2.4 Dietary assessment

All foods and beverages consumed over 3 days, including those consumed outside participants’ homes, were registered in a standardized form. To estimate the size of the portions with more accuracy, the nutritionist demonstrated how to record the information using traditional homemade utensils (cups, cutlery, and plates) and food models. Registration was made on alternate days and necessarily covered a weekend day (19). The total energy value of macro- and micronutrients was calculated using the Diet Pro software, using as reference the Brazilian Food Composition Table (TBCA) (20).

2.5 Laboratory tests

In the postpartum period (60 to 180 days after delivery) participants were subject to laboratory and clinical evaluation in a previous scheduled data.
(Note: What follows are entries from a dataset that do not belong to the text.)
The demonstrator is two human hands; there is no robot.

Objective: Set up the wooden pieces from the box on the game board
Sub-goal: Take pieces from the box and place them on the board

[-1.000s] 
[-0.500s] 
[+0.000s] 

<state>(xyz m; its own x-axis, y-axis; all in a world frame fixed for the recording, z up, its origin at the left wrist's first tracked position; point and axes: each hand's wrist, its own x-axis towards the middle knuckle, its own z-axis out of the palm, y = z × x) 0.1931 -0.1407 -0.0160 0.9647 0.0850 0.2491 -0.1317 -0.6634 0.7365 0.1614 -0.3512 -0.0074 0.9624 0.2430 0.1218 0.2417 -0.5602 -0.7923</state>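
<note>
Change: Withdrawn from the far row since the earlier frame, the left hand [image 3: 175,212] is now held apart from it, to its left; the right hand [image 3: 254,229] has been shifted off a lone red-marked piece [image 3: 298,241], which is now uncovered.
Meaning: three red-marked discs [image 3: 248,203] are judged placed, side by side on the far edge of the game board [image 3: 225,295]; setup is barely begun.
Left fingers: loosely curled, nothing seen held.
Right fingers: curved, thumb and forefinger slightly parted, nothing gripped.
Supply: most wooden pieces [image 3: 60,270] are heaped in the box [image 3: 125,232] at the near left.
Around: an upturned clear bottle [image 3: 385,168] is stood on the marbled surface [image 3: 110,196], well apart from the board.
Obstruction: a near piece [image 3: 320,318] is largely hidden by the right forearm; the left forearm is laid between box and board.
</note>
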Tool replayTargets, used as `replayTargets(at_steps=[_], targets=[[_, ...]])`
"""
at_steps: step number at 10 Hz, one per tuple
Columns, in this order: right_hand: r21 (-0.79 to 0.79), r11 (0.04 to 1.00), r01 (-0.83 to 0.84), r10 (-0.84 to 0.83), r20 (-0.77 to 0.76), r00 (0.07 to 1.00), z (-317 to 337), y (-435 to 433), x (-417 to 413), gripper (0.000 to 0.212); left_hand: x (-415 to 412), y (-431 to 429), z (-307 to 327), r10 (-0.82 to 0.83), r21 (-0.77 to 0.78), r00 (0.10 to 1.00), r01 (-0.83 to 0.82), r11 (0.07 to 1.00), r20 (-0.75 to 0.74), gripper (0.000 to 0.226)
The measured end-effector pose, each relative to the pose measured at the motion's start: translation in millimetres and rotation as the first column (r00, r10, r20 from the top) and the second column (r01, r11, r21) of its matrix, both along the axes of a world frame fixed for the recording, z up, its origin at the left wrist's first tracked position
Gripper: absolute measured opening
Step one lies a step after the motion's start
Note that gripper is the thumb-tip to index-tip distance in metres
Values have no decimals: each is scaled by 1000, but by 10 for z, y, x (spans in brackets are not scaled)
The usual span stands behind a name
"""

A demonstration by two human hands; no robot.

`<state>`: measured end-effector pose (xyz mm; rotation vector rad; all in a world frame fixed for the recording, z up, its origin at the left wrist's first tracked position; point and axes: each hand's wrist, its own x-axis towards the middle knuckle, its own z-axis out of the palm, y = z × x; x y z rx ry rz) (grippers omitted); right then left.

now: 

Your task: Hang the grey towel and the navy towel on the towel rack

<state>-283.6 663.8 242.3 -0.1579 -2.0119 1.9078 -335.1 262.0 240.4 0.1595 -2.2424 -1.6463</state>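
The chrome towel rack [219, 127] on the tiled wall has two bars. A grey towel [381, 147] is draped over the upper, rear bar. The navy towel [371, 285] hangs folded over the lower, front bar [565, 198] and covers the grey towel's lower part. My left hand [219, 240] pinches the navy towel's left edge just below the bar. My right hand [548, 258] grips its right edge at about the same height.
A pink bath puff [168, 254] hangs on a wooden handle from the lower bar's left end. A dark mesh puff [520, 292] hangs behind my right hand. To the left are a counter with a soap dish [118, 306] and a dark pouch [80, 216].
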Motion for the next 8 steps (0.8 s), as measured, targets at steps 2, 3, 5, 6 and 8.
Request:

Blood samples were collected after an overnight fast, and an OGTT was subsequently performed. The samples were immediately centrifuged and analyzed by a private certificate laboratory. Plasma glucose was determined by the glucose oxidase method. The concentrations of total cholesterol, HDL-c, and triglycerides were measured by enzymatic colorimetric methods, processed in an automatic analyzer. LDL-c and VLDL-c concentrations were obtained by difference, using the Friedewald equation. Insulin was measured by the chemiluminescence method.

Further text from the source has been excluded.